Switch Based on Contact (SPST, SPDT, DPST, DPDT)

by : Antonius (@sw0rdm4n)
http://www.ringlayer.net

Understanding switch types is very important when developing an electronic circuit. Below is just several example of switches (not a complete list) classified by pole(s) and throw(s).

SPST

spst

SPST stands for single pole single throw.  Pole means how many circuit(s), a switch can control. Throw means how many conducting position for a switch. This one is the basic form of a switch, where this switch has only 2 terminals. When the throw is closed means current can flow, meanwhile when the throw is open, current is break.

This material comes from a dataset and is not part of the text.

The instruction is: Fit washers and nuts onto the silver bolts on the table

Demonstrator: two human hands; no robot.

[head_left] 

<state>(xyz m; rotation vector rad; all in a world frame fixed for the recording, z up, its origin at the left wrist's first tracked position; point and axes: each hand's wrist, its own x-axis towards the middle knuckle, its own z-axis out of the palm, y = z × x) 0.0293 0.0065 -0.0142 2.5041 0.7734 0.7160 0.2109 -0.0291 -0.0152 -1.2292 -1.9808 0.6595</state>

In order to understand more, let’s take a look here (sorry for bad drawing skills)

spst_open

 

For example here we have a gate when the gate is open, means the electrical flow is break.

spst_closed

When the gate is closed means current can flow and the lamp is on. Since this only has 1 circuit (the lamp in this case), and only 1 throw (only 1 conducting position that will turn the light on, so this switch is called SPST).

Real life example:

spst2

SPDT

spdt

SPDT stands for single pole double throw. As we can see from the symbol, a single pole double throw switch has 3 terminals.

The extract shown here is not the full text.